▸ **EXERCISE DIRECTIONS**:
From the entries below, please output exactly the lines starting at the one containing "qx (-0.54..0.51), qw" and ending at the one containing "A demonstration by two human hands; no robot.", both included.

= = =

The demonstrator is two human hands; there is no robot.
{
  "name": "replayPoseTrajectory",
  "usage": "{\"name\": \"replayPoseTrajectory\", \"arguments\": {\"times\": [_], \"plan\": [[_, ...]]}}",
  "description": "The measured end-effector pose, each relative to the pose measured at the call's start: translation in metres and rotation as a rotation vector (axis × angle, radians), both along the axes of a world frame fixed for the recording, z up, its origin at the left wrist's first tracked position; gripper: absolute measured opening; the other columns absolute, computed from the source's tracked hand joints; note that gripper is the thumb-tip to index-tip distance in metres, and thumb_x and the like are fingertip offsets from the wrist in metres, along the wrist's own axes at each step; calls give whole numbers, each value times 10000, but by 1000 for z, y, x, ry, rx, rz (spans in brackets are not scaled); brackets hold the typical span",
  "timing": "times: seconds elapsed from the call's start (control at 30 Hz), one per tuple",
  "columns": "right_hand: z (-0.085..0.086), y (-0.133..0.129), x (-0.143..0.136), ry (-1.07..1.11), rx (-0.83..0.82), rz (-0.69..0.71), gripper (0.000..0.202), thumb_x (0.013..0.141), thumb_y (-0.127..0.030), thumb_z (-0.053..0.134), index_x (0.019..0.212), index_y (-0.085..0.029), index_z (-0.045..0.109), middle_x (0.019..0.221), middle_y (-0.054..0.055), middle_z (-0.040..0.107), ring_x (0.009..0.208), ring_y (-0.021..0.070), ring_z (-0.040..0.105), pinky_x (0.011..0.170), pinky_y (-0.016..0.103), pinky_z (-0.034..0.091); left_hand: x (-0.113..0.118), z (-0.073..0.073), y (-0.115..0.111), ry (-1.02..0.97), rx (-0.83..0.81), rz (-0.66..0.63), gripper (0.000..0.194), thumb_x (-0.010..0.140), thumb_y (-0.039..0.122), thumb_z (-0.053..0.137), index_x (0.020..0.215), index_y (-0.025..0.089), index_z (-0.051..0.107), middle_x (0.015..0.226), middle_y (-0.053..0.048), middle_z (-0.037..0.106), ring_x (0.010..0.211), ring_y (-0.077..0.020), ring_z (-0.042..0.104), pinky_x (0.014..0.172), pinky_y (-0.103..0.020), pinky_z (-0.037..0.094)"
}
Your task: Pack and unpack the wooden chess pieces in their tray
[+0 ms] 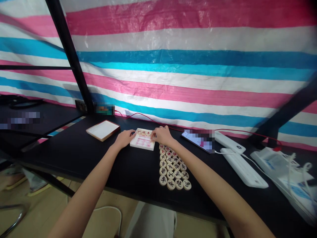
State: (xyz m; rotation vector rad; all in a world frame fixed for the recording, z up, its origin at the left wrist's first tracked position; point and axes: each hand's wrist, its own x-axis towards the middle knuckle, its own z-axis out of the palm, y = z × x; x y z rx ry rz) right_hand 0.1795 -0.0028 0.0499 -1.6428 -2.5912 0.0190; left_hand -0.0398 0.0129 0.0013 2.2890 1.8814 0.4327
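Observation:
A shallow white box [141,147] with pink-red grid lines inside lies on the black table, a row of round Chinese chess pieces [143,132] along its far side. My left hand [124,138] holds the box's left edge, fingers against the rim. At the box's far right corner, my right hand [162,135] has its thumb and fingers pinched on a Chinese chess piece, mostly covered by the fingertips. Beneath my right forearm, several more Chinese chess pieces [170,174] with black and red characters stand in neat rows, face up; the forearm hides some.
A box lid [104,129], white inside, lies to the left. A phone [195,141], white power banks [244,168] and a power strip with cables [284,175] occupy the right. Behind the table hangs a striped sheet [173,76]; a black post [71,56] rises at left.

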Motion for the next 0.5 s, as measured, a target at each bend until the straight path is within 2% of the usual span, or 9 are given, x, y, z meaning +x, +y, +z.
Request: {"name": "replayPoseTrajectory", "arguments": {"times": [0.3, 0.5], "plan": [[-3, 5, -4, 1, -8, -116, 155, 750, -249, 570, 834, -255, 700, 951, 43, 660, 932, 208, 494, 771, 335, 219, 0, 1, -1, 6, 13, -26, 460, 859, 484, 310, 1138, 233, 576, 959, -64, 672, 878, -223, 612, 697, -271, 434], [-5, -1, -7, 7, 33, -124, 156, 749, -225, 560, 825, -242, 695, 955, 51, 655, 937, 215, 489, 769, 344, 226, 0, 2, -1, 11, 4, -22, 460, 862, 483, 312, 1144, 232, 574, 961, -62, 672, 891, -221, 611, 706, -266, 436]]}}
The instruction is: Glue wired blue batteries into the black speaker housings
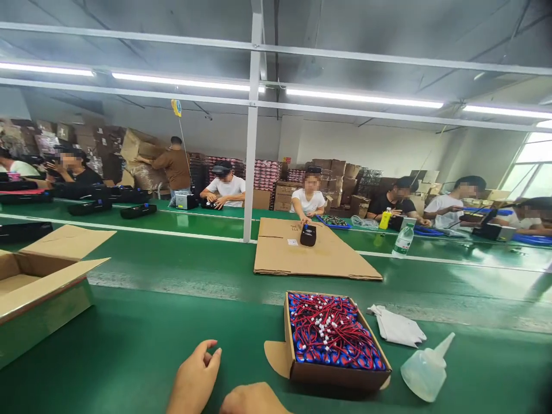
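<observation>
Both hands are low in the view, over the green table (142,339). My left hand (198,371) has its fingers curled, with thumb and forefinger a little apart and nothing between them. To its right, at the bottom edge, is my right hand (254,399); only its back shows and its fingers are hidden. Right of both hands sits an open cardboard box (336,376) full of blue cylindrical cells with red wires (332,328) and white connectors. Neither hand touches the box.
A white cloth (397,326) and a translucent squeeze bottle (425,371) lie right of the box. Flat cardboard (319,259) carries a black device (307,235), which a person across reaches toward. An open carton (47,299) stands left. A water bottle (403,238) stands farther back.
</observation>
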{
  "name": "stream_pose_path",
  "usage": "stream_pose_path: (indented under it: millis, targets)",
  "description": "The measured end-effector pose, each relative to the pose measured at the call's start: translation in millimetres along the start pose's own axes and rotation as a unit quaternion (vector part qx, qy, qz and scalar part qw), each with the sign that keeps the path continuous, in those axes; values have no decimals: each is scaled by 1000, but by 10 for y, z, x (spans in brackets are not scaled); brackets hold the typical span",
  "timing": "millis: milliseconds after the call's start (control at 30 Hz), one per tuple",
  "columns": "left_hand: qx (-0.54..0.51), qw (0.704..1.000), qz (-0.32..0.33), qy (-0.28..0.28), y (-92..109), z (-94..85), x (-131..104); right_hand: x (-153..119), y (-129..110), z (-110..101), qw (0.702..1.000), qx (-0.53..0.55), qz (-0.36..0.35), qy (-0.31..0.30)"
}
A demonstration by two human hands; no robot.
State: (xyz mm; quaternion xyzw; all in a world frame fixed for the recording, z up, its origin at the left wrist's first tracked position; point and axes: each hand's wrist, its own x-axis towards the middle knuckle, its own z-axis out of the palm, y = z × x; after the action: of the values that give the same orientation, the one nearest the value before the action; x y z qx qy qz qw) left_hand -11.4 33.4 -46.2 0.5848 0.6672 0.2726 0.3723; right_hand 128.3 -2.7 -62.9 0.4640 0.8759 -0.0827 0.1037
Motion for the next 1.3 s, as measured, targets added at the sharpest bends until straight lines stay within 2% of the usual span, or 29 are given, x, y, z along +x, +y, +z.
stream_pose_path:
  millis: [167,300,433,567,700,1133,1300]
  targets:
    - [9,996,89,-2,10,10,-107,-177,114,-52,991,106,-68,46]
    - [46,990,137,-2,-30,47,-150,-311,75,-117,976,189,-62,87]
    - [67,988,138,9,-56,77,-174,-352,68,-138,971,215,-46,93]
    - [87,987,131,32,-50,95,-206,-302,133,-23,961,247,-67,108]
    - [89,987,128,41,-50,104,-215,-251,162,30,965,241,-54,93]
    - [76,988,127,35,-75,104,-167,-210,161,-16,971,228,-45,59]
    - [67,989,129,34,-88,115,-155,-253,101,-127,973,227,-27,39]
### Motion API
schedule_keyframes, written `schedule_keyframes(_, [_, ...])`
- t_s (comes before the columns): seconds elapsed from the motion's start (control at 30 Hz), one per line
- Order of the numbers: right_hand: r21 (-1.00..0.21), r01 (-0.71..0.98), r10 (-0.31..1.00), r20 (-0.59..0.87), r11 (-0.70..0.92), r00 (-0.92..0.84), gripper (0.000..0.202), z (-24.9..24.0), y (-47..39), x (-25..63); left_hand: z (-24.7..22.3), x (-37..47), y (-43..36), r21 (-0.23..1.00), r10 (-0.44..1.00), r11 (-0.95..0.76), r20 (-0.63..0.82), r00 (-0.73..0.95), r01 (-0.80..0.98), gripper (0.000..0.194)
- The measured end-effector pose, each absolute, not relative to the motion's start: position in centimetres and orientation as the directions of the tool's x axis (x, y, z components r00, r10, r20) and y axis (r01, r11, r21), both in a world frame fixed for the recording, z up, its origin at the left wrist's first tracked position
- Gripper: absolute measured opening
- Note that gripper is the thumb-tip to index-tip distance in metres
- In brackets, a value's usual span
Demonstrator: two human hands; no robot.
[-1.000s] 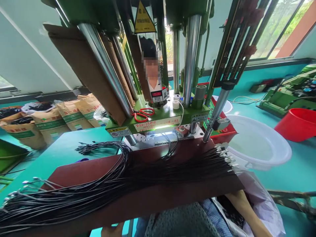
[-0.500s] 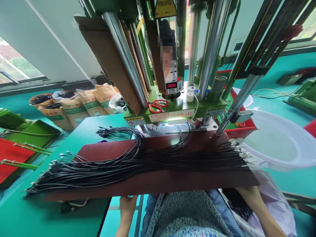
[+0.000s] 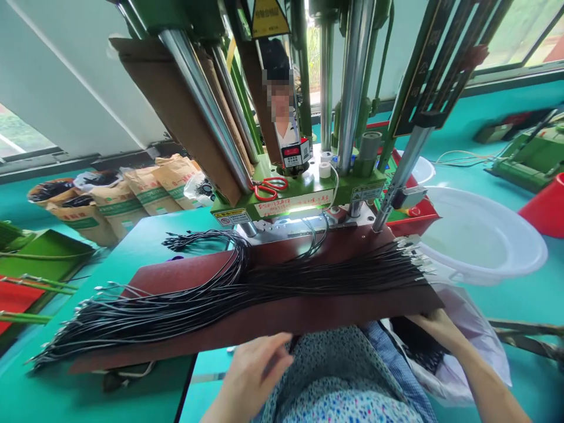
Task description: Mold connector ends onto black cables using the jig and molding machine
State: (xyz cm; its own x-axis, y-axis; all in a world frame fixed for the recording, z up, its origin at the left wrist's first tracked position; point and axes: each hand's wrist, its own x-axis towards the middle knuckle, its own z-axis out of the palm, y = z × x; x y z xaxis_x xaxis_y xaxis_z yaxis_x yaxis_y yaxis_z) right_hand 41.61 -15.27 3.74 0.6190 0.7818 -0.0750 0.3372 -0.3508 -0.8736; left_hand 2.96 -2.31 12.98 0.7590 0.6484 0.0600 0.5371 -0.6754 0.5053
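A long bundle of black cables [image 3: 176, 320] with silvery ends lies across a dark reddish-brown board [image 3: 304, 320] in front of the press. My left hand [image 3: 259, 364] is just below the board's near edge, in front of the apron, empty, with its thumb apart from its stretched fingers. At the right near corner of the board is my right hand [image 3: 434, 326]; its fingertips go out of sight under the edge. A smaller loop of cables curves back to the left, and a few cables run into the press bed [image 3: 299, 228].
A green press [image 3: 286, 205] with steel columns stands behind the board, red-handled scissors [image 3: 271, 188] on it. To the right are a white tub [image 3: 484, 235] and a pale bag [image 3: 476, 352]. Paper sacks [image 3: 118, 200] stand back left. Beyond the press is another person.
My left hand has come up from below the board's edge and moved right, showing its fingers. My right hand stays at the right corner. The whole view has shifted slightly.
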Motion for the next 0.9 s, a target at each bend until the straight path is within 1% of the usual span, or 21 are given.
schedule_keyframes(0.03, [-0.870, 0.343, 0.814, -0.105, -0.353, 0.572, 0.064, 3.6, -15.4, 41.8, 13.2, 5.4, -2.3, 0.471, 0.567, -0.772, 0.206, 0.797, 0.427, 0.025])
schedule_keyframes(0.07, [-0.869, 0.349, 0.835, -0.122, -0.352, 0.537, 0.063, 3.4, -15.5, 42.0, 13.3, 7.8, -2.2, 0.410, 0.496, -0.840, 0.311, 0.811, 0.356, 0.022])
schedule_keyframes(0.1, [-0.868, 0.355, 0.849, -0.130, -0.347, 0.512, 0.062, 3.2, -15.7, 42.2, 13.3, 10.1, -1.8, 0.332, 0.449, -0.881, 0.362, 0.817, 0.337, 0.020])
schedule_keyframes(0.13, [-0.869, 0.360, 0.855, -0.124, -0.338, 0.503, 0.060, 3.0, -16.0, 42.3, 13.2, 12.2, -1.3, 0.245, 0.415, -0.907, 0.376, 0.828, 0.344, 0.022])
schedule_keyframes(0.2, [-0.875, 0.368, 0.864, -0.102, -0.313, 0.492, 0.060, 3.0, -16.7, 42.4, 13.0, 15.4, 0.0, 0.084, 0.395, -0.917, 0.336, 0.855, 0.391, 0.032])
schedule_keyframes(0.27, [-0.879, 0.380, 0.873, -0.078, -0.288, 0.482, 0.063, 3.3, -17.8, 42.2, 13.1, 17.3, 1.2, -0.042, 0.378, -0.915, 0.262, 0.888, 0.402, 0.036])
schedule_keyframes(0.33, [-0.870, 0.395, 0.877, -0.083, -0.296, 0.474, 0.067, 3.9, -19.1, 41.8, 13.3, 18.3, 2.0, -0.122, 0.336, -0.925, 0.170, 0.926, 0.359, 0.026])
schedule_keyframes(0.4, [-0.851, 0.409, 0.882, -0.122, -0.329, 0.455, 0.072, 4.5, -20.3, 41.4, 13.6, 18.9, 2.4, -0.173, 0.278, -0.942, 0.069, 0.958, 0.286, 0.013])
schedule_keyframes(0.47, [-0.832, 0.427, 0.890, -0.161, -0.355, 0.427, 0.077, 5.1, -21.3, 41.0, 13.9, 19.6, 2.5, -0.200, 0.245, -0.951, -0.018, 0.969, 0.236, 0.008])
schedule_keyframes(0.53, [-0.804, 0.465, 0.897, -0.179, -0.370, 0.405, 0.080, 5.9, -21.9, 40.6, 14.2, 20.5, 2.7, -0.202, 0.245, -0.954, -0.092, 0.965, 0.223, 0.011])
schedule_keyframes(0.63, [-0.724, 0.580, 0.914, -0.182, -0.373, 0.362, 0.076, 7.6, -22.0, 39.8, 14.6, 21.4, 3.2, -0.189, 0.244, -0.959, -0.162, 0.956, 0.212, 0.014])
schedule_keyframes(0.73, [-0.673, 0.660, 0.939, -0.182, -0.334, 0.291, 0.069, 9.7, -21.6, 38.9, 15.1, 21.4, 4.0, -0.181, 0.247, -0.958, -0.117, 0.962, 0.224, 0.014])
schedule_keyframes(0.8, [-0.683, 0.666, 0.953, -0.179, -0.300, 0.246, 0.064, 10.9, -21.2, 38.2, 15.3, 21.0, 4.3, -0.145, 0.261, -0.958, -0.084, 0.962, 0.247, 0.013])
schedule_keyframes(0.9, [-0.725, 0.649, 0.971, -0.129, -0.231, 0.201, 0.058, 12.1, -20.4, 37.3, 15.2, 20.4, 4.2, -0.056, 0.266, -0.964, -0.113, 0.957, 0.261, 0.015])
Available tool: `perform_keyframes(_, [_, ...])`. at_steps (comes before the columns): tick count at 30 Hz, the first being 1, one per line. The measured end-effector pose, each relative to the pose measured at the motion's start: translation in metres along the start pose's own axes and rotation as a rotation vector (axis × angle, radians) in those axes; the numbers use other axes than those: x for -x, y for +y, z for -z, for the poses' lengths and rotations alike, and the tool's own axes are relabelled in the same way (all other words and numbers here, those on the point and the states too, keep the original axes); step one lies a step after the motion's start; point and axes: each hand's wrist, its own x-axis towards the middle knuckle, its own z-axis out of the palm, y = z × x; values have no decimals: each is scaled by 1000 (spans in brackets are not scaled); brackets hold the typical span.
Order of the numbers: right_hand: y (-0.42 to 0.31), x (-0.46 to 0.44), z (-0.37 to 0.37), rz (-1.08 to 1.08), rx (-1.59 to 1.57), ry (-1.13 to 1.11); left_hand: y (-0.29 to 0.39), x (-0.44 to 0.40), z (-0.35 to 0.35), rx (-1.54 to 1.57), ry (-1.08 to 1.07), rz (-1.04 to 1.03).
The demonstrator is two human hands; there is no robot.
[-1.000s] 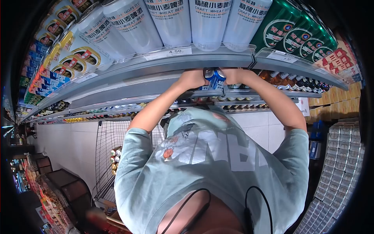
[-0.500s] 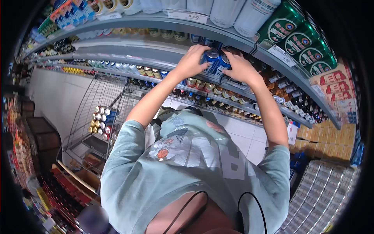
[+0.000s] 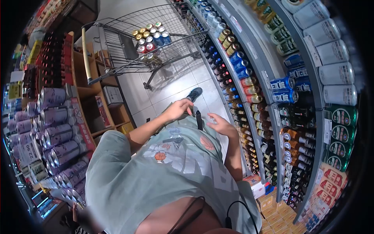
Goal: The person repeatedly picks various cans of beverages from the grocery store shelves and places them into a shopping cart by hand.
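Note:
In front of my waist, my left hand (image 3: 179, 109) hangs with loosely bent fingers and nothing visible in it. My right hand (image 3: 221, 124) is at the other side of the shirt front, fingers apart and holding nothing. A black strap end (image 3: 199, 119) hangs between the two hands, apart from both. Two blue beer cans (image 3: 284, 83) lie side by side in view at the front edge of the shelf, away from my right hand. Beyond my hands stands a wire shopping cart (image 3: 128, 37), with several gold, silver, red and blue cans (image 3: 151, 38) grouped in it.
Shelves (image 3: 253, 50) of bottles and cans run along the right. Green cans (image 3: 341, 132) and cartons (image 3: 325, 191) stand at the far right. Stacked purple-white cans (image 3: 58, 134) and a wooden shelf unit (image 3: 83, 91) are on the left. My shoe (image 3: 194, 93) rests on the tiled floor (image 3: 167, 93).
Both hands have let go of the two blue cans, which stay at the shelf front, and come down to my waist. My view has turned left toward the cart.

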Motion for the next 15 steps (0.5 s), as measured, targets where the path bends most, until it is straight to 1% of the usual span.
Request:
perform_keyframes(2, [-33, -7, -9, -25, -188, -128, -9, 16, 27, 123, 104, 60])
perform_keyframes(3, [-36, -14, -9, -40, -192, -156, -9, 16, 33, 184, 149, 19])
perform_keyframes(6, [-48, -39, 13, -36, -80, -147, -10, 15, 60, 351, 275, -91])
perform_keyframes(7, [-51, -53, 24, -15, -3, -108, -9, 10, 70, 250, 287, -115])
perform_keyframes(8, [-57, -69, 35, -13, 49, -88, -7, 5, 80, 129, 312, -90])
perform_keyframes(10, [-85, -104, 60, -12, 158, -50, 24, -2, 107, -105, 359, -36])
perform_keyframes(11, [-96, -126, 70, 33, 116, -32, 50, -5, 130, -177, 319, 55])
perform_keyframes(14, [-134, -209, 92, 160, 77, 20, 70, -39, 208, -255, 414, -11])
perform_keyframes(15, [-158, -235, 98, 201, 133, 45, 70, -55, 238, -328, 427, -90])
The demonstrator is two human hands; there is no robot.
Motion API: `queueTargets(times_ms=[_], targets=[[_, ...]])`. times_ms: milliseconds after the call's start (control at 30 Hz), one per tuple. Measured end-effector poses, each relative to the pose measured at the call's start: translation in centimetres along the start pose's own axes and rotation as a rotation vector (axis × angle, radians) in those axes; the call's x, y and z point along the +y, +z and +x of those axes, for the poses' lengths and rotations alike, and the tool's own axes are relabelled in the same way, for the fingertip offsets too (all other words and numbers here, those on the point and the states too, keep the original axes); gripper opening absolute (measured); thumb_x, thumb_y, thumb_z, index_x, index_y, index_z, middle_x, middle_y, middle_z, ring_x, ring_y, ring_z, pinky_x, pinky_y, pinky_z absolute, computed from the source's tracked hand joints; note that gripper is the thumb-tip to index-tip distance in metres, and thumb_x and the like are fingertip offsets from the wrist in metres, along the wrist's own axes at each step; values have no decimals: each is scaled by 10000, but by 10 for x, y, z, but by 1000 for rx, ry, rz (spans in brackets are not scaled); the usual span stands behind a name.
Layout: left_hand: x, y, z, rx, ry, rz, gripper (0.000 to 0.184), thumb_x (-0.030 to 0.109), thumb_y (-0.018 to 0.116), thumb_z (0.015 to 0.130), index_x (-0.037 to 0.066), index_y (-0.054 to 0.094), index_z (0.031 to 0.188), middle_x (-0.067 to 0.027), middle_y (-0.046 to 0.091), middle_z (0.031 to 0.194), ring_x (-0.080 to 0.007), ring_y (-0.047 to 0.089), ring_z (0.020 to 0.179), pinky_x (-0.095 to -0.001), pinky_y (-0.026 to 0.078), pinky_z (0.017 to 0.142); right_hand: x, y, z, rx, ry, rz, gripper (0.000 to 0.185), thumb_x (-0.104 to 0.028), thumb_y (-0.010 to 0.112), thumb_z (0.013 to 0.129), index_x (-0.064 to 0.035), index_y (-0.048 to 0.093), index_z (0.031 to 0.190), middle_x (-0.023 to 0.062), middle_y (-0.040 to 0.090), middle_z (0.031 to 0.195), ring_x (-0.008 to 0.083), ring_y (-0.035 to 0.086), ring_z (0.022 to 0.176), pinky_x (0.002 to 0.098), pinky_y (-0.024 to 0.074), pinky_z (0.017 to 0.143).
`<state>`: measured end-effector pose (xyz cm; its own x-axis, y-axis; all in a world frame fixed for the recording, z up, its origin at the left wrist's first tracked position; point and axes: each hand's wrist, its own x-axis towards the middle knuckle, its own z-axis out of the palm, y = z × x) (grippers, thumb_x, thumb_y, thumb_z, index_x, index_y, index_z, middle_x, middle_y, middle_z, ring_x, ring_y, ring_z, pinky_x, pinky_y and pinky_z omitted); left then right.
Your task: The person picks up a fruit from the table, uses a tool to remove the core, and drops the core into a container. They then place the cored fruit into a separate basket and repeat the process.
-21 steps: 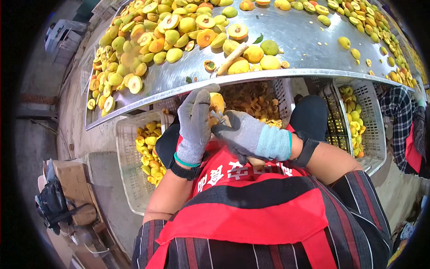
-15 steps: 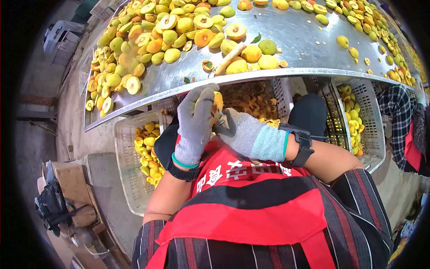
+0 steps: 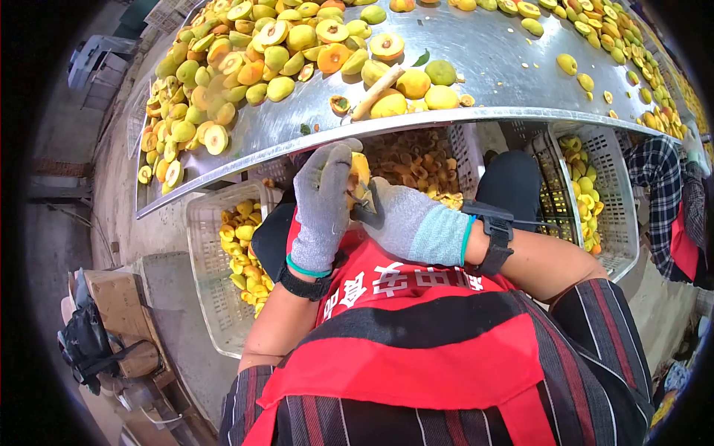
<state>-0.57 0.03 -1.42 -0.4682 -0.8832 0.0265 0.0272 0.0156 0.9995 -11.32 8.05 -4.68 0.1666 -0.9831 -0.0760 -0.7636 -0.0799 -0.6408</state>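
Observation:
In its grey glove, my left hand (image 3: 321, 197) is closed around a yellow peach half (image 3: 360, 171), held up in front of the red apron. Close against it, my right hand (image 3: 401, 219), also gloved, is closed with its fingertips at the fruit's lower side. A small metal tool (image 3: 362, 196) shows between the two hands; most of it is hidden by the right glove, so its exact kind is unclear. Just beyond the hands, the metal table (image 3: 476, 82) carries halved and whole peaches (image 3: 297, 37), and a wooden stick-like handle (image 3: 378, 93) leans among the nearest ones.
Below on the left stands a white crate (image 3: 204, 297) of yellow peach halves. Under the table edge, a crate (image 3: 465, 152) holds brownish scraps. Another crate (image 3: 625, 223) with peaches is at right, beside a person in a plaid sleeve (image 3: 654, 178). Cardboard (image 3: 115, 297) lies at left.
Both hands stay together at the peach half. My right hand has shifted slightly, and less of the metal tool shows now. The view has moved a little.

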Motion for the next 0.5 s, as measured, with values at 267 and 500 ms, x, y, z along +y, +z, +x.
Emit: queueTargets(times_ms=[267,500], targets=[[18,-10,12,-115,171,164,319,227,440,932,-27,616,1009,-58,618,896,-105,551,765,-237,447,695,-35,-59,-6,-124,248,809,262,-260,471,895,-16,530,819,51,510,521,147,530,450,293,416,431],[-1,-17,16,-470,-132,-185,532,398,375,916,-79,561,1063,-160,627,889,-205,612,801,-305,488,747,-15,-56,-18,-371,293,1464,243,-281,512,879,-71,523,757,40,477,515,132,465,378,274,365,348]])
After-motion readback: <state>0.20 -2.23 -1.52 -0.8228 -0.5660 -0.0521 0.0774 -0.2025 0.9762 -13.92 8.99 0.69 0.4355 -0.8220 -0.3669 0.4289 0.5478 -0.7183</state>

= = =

▸ **RESULT OF THIS TASK**:
  "columns": "left_hand: qx (-0.54..0.51), qw (0.704..1.000), qz (-0.32..0.33), qy (-0.28..0.28), y (-92..109), z (-94..85), x (-131..104); right_hand: x (-153..119), y (-129..110), z (-110..101), qw (0.702..1.000), qx (-0.53..0.55), qz (-0.36..0.35), qy (-0.31..0.30)"
}
A demonstration by two human hands; no robot.

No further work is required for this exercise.